The dynamic worker process generation method requires the --mpi "shape=1" --mpi "proc=1" option of the pjsub command to be specified so that the master process generated at the start of the MPI program starts only on the job master node.

The following example assigns 385 nodes to a job and 1 node to the master process generated when the MPI program is started. The remaining 384 nodes are used to dynamically generate worker processes.

[_LNlogin]$ mpifccpx -o worker_spawn.out woker-spawn.c
[_LNlogin]$ mpifccpx -o master-spawn.out master-spawn.c
[_LNlogin]$ cat job_dynamic.sh
#!/bin/bash -x
#PJM -L "node=385"
#PJM -L "rscgrp=large"
#PJM -L "elapse=10:00"
#PJM --mpi "shape=1"
#PJM --mpi "proc=1"
#PJM -g groupname
#PJM -x PJM_LLIO_GFSCACHE=/vol000N
#PJM -s

export PLE_MPI_STD_EMPTYFILE=off
mpiexec -stdout-proc ./output.%j/%/1000r/stdout -stderr-proc ./output.%j/%/1000r/stderr ./master-spawn.out
[_LNlogin]$ pjsub --mswk job_dynamic.sh

5.7.3. Worker process creation request to Agent prosess¶

The method of creating worker processes from the Agent process (hereinafter referred to as Agent process method) is used when the worker process is a non-MPI program. In the Agent process method, the number of nodes assigned to the job and the number of processes generated by the mpiexec command must be same so that only one Agent process is generated on each node.

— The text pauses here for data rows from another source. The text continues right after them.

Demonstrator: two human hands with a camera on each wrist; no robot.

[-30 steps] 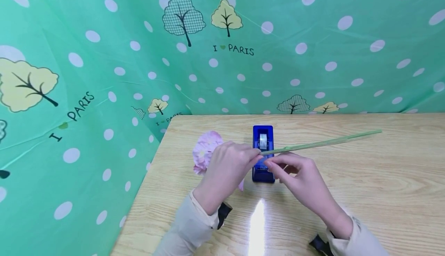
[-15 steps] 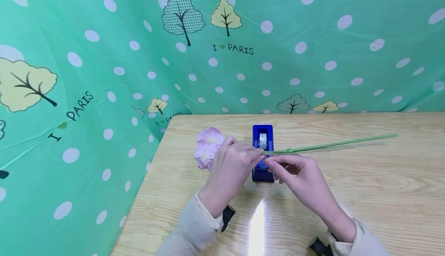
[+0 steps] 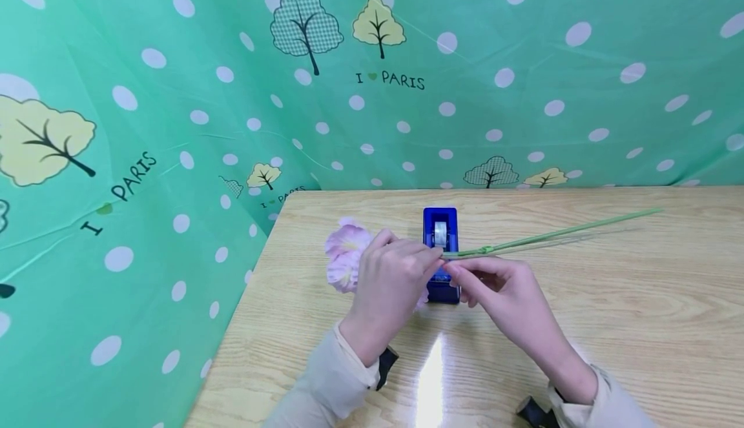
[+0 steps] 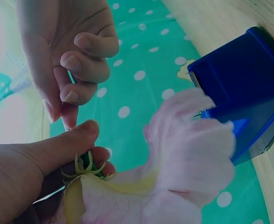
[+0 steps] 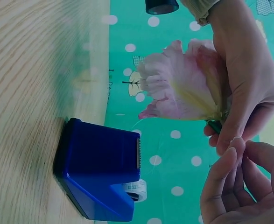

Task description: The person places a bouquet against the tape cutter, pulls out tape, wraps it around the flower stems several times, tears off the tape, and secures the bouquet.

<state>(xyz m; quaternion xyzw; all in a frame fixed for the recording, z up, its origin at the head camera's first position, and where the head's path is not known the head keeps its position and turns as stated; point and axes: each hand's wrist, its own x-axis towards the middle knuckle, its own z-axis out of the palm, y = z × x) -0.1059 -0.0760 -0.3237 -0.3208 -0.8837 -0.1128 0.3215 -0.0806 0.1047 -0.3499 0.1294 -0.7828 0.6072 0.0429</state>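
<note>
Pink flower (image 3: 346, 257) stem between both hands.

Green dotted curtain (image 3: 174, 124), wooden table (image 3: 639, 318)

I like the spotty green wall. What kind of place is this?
Probably a small craft corner: a wooden table with a spotty green cloth hung behind it, a blue tape dispenser, and a pink artificial flower.

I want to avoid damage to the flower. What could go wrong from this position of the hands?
The left hand pinches the green stem right beneath the pink flower; the petals could get crushed. The long stem juts out unsupported and may bend. The right hand works just above the blue tape dispenser, whose serrated cutter could scratch a finger.
</note>
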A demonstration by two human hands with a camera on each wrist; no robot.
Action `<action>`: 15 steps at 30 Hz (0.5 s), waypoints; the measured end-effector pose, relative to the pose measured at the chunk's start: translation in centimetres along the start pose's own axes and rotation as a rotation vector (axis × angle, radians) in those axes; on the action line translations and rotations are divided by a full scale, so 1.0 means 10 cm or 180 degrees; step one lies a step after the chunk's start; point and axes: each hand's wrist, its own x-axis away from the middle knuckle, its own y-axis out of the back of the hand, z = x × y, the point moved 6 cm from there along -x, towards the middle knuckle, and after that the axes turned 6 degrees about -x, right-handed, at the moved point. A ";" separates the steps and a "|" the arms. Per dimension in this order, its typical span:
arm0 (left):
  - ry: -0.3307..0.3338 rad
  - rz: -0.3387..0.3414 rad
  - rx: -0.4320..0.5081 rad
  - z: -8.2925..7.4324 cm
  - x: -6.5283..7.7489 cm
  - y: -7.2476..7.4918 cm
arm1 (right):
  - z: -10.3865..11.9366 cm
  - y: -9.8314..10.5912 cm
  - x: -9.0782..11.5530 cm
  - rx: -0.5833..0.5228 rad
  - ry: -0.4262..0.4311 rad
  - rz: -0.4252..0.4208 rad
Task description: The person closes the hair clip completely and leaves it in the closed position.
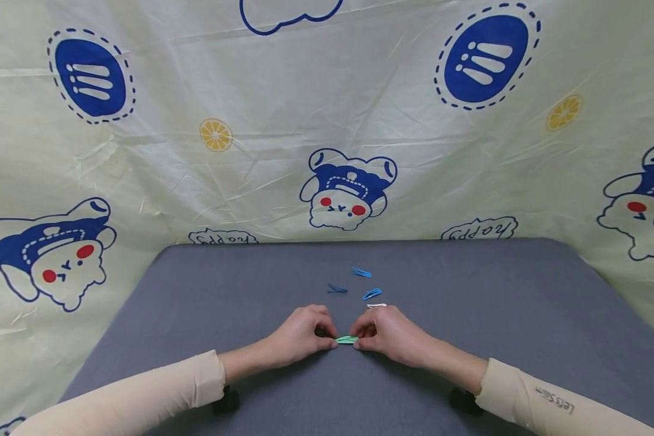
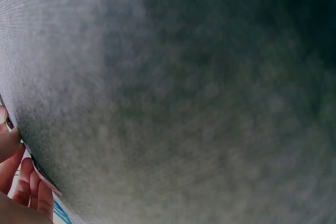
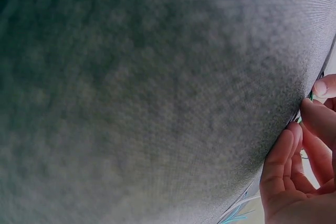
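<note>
A slim, bright green bundle of thin strands (image 1: pixel 347 340) lies sideways between the two hands, close over the grey table. At its left end, the thumb and fingertips of my left hand (image 1: pixel 301 335) pinch it. The thumb and curled fingers of my right hand (image 1: pixel 395 336) grip the other end. Only a sliver of green shows between fingers in the right wrist view, where my right hand (image 3: pixel 286 182) fills the lower right corner. In the left wrist view, fingers (image 2: pixel 9 145) appear at the left edge, and the green bundle is mostly hidden.
Beyond the hands lie two bright blue bundles (image 1: pixel 361 272), a dark blue one (image 1: pixel 337 289) and a white one (image 1: pixel 376 306) partly behind my right hand. The grey table (image 1: pixel 207 290) ends at a printed cloth (image 1: pixel 272 181) hanging behind it.
</note>
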 end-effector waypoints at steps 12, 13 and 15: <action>-0.0091 0.0076 -0.0011 -0.02 0.01 0.02 | -0.01 0.01 0.02 -0.0072 -0.0037 0.0082; -0.0102 0.0088 0.0011 -0.02 0.01 0.03 | -0.01 0.01 0.02 -0.0092 -0.0043 0.0084; -0.0121 0.0093 0.0053 -0.01 0.02 0.05 | -0.01 0.02 0.04 -0.0161 -0.0034 0.0085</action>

In this method, the user must implement the following functions for the job:

Job script

Execute master program which is master process

Agent process generation

Wait for master process termination

Master program (Master process)

Agent process survival check

Request worker agent process generation to process

Agent program (Agent Process)

Establish communication with the master process

Creating worker processes

Send processing result of worker process to master process

Here is an example of the program shown in the figure below.

[Job script job_agent.sh]

#!/bin/bash
#PJM -L "node=385"
#PJM -L "rscgrp=large"
#PJM -L "elapse=10:00"
#PJM --mpi "proc=385"
#PJM -g groupname
#PJM -x PJM_LLIO_GFSCACHE=/vol000N

. utility.sh

# Create a master process.
./master_agent.out port_num.txt &
MASTER_PID=$!
PORT_NUM=$(cat port_num.txt)

# Get the IP address of the job master node (this node).
IP_ADDR=$(print_ipaddr "tofu1")

# Create an Agent process with the mpiexec command.
mpiexec start_agent.sh "${IP_ADDR}" "${PORT_NUM}" &
wait ${MASTER_PID}

[Master program master_agent.c]

#include <stdio.h>
#include <sys/types.h>
#include <sys/socket.h>
int main(int argc, char **argv)
{
  char *port_file = argv[1];

  int sockfd = socket(...); // Create a socket.
  bind(sockfd, ...);        // Bind a socket to a specific port.
  listen(sockfd, ...);      // Wait for connection from worker process.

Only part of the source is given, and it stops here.